Opener ‘Setting Sun’ is a psyche standard – a tinny, otherworldly take on Hendrix’s ‘All Along The Watchtower’ played drunkenly by the Stranglers. This leads directly into the entrancing space-funk of ‘Robot Man’.

‘I am the Unknown’ is a Small Faces’ epic, pop hook played joyously for several minutes, breaking into a simple piano refrain.

The band even drag the soppy ballad from outer space on ‘She Don’t Love Me No More’ – a song of heart-break, beautifully transmitted from the far reaches of the solar system. ‘Honest Again’ is even more moving and epic, a totally spine-tingling, euphoric ode to love.
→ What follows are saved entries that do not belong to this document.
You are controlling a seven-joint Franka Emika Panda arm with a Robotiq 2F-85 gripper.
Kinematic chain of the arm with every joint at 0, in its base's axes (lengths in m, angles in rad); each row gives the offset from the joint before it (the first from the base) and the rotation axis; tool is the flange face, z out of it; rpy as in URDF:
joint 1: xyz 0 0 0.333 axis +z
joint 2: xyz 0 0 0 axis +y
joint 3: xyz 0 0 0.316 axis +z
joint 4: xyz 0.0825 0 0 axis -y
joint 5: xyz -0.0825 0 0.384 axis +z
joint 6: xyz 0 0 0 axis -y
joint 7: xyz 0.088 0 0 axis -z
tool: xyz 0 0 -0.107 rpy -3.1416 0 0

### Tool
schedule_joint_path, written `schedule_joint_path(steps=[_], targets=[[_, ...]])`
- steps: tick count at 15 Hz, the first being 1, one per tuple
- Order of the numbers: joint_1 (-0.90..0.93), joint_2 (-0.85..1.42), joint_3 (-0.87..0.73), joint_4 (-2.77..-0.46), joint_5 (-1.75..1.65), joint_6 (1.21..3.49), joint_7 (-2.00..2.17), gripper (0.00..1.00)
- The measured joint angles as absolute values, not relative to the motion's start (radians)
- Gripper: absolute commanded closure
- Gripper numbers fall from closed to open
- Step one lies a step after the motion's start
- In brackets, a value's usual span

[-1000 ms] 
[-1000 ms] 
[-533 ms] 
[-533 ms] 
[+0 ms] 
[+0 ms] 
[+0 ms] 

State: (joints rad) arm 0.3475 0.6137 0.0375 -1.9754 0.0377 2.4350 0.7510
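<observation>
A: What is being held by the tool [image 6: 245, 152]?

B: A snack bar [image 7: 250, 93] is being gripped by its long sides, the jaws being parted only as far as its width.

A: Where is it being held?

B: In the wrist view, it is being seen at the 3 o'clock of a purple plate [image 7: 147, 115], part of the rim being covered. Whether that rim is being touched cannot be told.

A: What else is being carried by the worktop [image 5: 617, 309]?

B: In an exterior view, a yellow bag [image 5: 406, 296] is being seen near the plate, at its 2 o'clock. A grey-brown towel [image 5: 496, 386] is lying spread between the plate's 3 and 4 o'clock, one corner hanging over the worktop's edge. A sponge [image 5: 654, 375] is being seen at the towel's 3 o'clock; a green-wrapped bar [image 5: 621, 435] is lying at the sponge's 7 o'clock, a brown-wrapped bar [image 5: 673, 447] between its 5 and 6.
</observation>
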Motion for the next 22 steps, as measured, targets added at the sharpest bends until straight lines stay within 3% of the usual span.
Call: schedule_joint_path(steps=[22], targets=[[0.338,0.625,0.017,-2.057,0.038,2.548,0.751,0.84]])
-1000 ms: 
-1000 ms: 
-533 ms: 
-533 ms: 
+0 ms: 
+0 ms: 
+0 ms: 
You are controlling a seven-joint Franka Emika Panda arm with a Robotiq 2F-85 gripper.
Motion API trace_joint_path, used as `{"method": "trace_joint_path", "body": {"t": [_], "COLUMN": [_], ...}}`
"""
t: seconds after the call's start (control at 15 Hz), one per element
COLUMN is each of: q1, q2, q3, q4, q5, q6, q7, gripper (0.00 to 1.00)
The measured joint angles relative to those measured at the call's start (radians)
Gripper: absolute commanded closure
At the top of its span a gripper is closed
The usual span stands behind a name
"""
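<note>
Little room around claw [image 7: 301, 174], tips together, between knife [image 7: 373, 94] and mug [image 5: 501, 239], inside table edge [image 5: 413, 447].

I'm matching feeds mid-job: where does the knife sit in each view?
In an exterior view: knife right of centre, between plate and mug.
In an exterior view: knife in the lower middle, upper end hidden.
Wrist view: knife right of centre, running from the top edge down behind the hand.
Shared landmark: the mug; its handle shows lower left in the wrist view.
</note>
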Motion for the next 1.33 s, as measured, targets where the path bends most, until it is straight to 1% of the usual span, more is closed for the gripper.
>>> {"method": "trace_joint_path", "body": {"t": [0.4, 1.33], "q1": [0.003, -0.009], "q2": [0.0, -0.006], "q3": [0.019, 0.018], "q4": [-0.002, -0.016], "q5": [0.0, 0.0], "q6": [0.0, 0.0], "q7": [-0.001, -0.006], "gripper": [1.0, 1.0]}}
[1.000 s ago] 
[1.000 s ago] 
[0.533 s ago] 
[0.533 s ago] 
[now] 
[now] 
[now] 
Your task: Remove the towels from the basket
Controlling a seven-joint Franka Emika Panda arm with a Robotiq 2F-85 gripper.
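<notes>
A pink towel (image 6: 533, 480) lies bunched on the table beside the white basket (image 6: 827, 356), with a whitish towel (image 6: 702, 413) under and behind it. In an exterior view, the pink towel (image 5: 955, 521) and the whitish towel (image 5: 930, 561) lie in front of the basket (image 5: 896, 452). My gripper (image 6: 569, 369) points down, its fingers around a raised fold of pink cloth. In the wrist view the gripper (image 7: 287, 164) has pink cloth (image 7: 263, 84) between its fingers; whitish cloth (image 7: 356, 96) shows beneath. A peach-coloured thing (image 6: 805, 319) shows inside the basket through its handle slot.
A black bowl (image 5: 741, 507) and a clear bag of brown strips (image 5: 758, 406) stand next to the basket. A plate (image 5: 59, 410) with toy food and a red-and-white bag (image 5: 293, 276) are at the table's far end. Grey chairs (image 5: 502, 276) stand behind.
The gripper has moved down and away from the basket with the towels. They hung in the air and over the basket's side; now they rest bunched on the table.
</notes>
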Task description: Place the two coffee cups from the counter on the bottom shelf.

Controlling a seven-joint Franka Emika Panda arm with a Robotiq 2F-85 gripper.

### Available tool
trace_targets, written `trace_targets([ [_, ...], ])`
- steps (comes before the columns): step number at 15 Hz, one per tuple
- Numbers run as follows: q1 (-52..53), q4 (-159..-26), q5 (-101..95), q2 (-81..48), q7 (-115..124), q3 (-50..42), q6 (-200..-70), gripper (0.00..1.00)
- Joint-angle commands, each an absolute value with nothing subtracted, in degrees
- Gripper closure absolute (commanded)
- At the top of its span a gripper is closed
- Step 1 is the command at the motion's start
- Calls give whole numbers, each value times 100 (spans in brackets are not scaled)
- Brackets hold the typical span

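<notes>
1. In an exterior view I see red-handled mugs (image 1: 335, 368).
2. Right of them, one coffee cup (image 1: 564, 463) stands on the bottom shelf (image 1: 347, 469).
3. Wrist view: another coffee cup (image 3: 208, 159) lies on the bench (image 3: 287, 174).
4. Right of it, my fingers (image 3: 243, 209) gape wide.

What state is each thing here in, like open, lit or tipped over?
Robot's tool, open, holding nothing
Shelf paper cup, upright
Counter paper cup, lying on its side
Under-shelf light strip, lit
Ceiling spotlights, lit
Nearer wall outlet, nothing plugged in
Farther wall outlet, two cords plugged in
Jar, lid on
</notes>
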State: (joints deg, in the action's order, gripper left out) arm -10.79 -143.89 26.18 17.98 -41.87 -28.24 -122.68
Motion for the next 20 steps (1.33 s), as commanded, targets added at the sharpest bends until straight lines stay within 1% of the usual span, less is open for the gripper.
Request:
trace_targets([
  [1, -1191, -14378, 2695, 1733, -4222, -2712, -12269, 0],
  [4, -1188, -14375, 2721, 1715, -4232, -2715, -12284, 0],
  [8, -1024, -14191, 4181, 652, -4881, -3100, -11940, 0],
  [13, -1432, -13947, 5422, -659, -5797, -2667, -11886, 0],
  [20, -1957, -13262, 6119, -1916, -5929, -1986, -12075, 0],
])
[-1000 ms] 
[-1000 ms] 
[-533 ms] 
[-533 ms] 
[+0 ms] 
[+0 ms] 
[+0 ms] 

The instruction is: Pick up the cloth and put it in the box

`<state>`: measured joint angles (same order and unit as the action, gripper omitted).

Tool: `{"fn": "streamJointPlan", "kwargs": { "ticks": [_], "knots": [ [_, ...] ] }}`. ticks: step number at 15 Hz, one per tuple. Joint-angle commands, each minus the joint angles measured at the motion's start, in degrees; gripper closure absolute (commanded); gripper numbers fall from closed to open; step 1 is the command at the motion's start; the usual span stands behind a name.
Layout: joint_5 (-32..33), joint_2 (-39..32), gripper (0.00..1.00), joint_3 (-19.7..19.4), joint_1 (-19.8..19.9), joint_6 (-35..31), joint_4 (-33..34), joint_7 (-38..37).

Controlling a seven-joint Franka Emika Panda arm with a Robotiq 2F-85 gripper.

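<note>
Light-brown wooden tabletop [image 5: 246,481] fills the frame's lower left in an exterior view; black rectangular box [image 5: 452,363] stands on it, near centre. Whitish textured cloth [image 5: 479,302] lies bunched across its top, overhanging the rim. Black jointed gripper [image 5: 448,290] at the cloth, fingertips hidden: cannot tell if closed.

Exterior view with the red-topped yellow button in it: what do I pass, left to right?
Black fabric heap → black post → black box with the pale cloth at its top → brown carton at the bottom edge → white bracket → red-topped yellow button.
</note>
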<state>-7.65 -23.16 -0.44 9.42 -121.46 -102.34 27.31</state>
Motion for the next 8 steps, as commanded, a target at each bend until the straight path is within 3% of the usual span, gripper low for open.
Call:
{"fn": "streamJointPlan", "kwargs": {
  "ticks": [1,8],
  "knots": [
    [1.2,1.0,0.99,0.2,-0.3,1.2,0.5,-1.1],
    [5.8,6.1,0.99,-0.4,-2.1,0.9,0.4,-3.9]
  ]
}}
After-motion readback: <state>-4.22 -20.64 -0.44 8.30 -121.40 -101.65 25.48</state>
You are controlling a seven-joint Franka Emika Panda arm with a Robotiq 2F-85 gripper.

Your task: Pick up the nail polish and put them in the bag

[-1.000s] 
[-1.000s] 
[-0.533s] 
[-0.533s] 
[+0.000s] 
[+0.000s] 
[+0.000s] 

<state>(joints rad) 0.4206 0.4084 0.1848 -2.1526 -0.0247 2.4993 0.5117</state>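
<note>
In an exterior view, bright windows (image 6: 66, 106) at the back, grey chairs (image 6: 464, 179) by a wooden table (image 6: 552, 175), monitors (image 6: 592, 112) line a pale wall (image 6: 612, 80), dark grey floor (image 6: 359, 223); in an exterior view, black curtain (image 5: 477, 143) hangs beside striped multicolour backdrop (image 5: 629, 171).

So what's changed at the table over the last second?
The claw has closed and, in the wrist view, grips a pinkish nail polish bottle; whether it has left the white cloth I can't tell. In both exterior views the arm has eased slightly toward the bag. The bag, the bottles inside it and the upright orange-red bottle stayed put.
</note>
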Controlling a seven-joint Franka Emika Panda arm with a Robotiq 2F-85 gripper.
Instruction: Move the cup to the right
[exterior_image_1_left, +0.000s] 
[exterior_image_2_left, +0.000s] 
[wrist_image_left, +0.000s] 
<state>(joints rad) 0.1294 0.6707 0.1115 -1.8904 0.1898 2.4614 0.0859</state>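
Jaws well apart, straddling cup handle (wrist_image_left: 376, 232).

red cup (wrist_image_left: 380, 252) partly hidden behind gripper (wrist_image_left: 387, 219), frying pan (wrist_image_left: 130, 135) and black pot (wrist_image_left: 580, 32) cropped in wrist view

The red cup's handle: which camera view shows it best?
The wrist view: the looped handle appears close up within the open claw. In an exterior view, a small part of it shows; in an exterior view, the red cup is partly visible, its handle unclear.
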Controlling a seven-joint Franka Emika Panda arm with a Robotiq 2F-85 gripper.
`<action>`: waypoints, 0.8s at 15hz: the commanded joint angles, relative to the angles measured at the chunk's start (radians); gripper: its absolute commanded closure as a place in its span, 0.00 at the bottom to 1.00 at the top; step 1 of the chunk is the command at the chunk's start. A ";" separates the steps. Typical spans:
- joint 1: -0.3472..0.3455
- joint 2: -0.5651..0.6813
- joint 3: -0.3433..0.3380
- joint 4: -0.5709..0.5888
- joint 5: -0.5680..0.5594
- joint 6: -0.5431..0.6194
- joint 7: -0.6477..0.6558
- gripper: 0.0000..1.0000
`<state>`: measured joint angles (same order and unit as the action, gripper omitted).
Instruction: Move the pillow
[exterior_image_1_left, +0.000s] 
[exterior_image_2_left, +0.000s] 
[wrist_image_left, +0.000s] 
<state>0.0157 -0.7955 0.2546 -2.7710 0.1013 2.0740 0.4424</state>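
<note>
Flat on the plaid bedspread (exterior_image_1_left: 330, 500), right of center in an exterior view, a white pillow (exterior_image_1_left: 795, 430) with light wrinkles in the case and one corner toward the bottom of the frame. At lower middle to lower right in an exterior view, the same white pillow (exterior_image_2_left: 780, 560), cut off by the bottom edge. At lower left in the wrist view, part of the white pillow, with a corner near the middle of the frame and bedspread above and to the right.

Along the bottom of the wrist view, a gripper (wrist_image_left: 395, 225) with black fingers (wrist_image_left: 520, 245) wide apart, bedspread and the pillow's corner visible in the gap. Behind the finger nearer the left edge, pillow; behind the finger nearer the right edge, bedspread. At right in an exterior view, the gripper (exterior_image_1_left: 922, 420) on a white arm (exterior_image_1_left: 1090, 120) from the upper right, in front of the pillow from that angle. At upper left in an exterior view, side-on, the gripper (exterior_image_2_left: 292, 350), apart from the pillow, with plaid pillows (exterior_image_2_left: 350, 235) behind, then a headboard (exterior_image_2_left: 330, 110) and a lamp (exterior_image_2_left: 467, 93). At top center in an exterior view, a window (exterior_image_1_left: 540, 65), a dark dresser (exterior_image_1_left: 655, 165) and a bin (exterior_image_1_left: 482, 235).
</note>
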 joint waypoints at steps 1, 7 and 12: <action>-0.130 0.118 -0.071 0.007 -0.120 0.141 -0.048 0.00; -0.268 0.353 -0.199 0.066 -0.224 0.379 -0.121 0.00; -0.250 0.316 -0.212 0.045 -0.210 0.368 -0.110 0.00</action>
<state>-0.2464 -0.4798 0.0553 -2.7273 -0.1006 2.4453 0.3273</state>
The closest thing to the Beta Band is ‘Rox’ a dubby, acid-house number built on trippy beats and funky rhythms – a psyche-dance classic in the making.
‘Happy Song’ is a joyous piano driven knees-up, which makes people, well…….happy.

The Aliens full brilliance drops like an atom-bomb on 16-minute end-track ‘Caravan’ which is a crazy journey through the history of rock n roll condensed, beaten and dragged into modern experimental territory – it fizzles out with a static-beat, then silence before a reprise of ‘Honest Again’ with the changed lyrics ‘How long will it be until I see you again.’ A powerful ending to a powerful record.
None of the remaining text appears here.